Some of the topics included: Jewish spirituality and philosophy, ethical issues, current topics in politics and society, Bible and Talmud, arts, music, and dance. Among the presenters will be prominent historians, scientists, artists, politicians, businessmen, educators and musicians mainly from St. Petersburg, Moscow, Israel and America.
Some of the exciting names at this year’s conference included famous Israeli actress Helena Yaralova who is originally from Kiev, well known poet and philosopher Lev Rubinstein from Moscow, children’s author Michael Yasnov, historian Ilya Altman from Moscow, and fashion designer Liliana Modigliani. Also in attendance was the Israeli Consul General in St. Petersburg, Ambassador Eddie Shapira.
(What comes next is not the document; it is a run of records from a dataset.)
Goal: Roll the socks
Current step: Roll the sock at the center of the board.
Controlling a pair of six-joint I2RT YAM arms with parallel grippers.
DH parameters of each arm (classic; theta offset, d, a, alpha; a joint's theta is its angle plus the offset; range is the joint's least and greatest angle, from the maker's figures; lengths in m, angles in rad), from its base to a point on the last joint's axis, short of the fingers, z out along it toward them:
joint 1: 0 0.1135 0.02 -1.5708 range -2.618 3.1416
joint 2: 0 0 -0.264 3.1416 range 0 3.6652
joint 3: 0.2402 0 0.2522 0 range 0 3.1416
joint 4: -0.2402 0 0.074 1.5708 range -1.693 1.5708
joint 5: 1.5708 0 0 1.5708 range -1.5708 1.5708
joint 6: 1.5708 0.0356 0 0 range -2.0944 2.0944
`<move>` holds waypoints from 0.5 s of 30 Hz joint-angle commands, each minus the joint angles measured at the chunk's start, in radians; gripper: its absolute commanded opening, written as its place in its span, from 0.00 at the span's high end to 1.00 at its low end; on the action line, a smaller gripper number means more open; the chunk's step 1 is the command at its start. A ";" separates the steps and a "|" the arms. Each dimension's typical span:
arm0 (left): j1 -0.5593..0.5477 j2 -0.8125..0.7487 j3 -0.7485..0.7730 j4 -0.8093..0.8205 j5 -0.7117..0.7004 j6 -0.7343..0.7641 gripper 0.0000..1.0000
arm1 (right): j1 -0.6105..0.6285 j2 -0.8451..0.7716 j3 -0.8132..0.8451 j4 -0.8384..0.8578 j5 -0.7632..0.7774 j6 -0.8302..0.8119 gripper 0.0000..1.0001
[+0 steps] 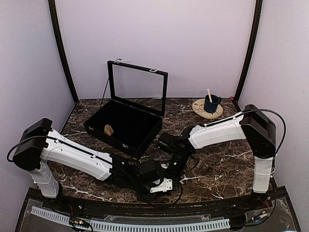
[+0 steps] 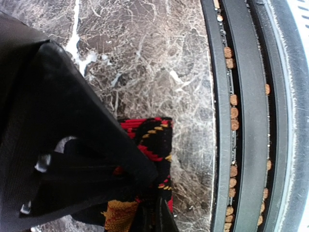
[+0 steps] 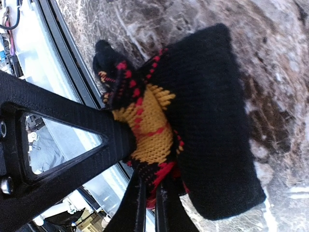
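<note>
Socks [image 3: 207, 111] lie bunched on the marbled bench [image 2: 145, 58] close to its near edge. In the top view that is the lower centre, where we see both arms meeting over them. We find the right gripper [image 3: 150, 203] pinched together on a red-and-black fold, a yellow diamond showing just beside it. The left gripper [image 2: 155, 215] is likewise closed onto the fabric, at the bottom of its wrist view.

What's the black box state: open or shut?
Open. The black box's lid stands upright at its far edge, and the dark interior shows, with a small tan object inside.
</note>
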 commanded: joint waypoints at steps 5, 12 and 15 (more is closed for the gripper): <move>0.096 0.014 0.007 -0.175 0.132 -0.079 1.00 | -0.019 0.002 -0.004 -0.008 0.001 -0.018 0.87; 0.144 0.007 0.010 -0.187 0.154 -0.116 1.00 | -0.034 -0.012 -0.015 -0.001 0.002 -0.018 0.81; 0.155 0.021 0.020 -0.196 0.175 -0.128 1.00 | -0.037 -0.015 -0.012 -0.002 0.015 -0.021 0.79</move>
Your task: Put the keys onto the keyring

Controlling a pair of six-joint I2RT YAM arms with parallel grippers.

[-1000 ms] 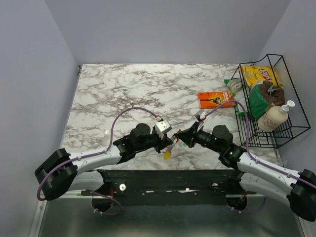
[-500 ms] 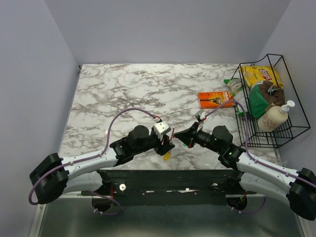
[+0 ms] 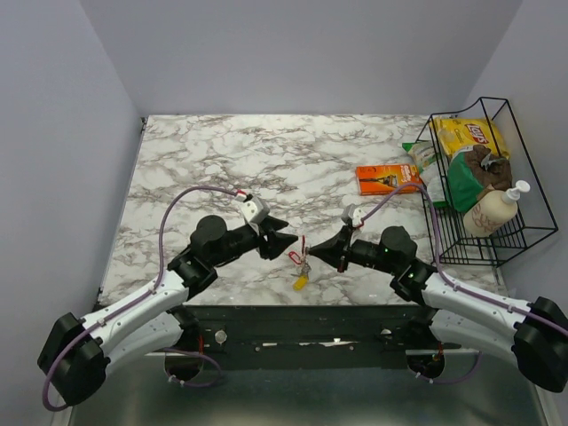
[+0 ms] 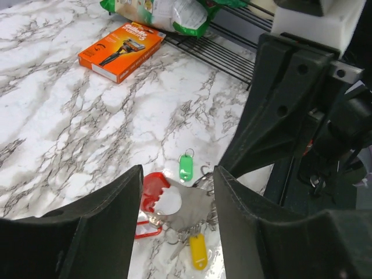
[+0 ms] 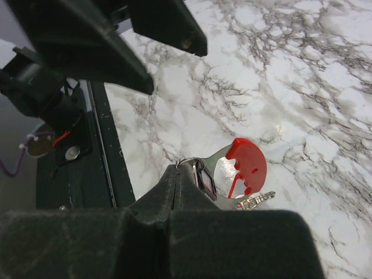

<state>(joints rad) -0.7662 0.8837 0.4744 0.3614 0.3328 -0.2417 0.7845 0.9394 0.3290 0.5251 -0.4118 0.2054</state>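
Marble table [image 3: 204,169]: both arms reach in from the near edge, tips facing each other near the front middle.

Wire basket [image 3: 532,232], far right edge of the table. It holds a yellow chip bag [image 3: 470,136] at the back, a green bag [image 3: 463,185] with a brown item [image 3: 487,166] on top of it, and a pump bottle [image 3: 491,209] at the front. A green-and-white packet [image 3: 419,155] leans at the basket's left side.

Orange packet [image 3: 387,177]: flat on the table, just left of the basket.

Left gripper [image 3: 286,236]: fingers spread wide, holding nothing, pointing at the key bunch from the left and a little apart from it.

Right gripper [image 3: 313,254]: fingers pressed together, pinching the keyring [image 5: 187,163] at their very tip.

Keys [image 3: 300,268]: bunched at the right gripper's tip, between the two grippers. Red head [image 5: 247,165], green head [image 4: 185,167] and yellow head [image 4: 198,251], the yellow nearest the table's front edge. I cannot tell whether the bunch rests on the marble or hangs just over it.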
'Vibrant, flourishing Jewish community'
Like all other Limmud conferences, Limmud FSU in St. Petersburg is egalitarian and pluralistic. The conferences are organized and run entirely by local volunteers who are passionate and enthusiastic about the Limmud mission of strengthening Jewish identity and bringing Jewish learning to Jews of all backgrounds.
Under the reign of Alexander II in the 19th Century select groups of Jews gained legal access to the Russian interior, including the imperial capital. Under the policy of selective integration, “useful” Jews, such as, physicians, army veterans, university graduates, and wealthy merchants, were permitted to live outside the Pale of Settlement.
By the end of Alexander II’s reign, approximately 16,000 Jews lived in St. Petersburg legally, making it the largest Jewish community outside the Pale. There are estimates that an almost equal number of Jews were living in the city illegally at the time as well.
According to the 1897 census, there were 17,254 Jews in St. Petersburg (including 310 Karaites), constituting 1.4% of the population. Despite its small numbers, the St. Petersburg Jewish community played an important role in Russian Jewish life, in part due to the wealth of individual members and their influence at the court.
In 1917, all residence restrictions on Jews, which had allowed only Jews who worked in St. Petersburg to remain there, were abolished, and the city became a center of the organizational activities of all the factions and parties of Russian Jewry. However, there remained periods of pronounced anti-Semitism.
Though mass emigration in the 1980s-90s reduced St. Petersburg’s Jewish population, the city re-emerged as a vibrant Jewish community after the fall of Communism, with a full range of educational and religious facilities, including a Chabad House and synagogues, Jewish private University, five day schools, Reform synagogue, many JCCs, and large range of international and local organizations, such as the Israeli Consulate General, Israeli cultural center, JAFI, JDC, Hillel, Family Center "Adain Lo" and many others.
“St. Petersburg has one of the most vibrant and flourishing Jewish communities in Eastern Europe and we are thrilled to be part of it”, said Chaim Chesler, founder of Limmud FSU.
“We are sure that this conference, like all other Limmud FSU conferences, contributed to the Jewish life in the city and will leave a significant impact on the Jewish community members while they are looking to strengthen their Jewish identity.”